WORK TO BE COMPLETED: Retype, please, the listing from its opening line through the line that contains "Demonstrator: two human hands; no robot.", both included, without the pictures.

RECORDED INFORMATION:
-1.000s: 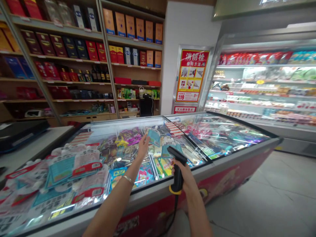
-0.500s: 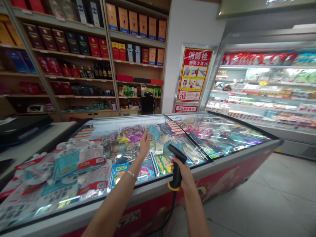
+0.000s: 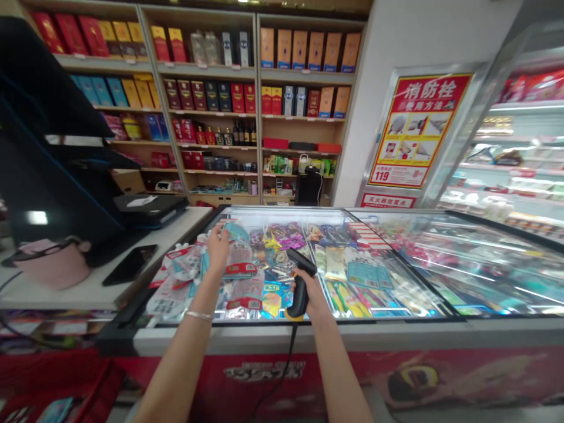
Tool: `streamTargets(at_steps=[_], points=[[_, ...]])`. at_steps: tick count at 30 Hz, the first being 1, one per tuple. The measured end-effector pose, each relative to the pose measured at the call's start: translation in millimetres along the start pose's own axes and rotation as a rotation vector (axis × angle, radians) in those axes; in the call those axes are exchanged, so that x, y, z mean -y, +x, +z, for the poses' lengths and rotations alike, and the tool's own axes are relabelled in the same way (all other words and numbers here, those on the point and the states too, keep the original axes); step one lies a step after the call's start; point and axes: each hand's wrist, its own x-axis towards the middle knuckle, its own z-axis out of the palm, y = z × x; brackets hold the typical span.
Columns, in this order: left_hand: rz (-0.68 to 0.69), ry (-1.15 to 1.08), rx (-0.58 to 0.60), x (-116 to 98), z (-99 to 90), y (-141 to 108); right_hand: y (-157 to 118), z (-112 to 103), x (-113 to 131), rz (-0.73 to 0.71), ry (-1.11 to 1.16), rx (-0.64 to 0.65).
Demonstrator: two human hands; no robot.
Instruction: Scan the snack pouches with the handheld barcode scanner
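Observation:
My right hand (image 3: 311,288) is wrapped round the grip of a black barcode scanner (image 3: 298,298), its head tilted up and left, its cable hanging down in front of the freezer. Over at the left, my left hand (image 3: 217,251) pinches a blue-and-white snack packet (image 3: 237,232) by its edge, above a pile of similar red, white and blue packets (image 3: 240,288). The pile lies on the glass lid of a chest freezer (image 3: 282,335). Another blue-and-white packet (image 3: 368,274) rests on the glass to the right of the scanner. Colourful bags (image 3: 284,237) show through the lid.
On the counter (image 3: 106,294) at left are a phone (image 3: 131,264), a pink container (image 3: 53,267) and a dark monitor (image 3: 48,135). A red basket (image 3: 83,385) stands below. Behind are shelves of boxes (image 3: 299,50); a lit fridge (image 3: 524,153) is at right.
The view has swung left, bringing the counter and monitor in. My left hand has carried its packet leftward to the pile. My right hand still grips the scanner.

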Motion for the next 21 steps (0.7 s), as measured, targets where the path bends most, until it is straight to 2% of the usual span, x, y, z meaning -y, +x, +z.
streamTargets(at_steps=[2, 3, 4, 6, 8, 9, 14, 18, 21], points=[[0.163, 0.337, -0.101, 7.4, -27.7, -1.6, 6.0, 17.6, -19.1, 0.046, 0.0, 0.04], [0.252, 0.486, -0.091, 11.6, -37.1, -5.2, 8.2, 24.3, -28.2, 0.079, -0.002, 0.049], [0.328, 0.609, -0.029, 16.2, -43.5, -9.8, 10.0, 29.5, -36.4, 0.114, -0.005, 0.049], [0.398, 0.779, 0.169, 26.7, -48.7, -18.9, 12.2, 35.8, -49.1, 0.182, -0.009, 0.039], [0.38, 0.881, 0.303, 37.4, -47.6, -24.8, 13.6, 37.5, -55.8, 0.238, -0.013, 0.027], [0.359, 0.914, 0.323, 41.9, -46.2, -26.2, 14.2, 37.2, -57.3, 0.259, -0.019, 0.025], [0.339, 0.937, 0.3, 52.3, -42.9, -25.7, 17.7, 35.2, -59.0, 0.295, -0.052, 0.044], [0.316, 0.937, 0.308, 44.9, -45.4, -25.0, 14.8, 33.6, -52.9, 0.268, -0.029, -0.005], [0.277, 1.019, 0.283, 25.9, -38.5, -27.0, 7.3, 19.9, -30.2, 0.19, 0.015, -0.051]])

TASK SOLUTION:
-1.000s: 
-0.500s: 
+0.000s: 
Tool: `streamTargets(at_steps=[_], points=[[_, ...]])`. at_steps: tick count at 30 Hz, the first being 1, one per tuple. The measured end-effector pose, each relative to the pose measured at the call's start: translation in millimetres along the start pose's own axes and rotation as a rotation vector (axis × angle, radians) in those axes; in the call those axes are exchanged, so that x, y, z mean -y, +x, +z, for the poses' lengths and rotations alike, and the tool's own axes are relabelled in the same way (all other words and numbers here, those on the point and the states too, keep the original axes); step one lies a step after the call's start; point and axes: each hand's wrist, its own x-axis towards the middle knuckle, its own z-axis out of the palm, y = z × x; brackets hold the typical span.
Columns, in this order: left_hand: rz (-0.68 to 0.69), ry (-1.15 to 1.08), rx (-0.58 to 0.60), x (-116 to 98), z (-99 to 90), y (-141 to 108); right_hand: y (-157 to 118), z (-112 to 103), x (-113 to 131), rz (-0.73 to 0.71), ry (-1.11 to 1.16), rx (-0.64 to 0.65).
Demonstrator: two human hands; no robot.

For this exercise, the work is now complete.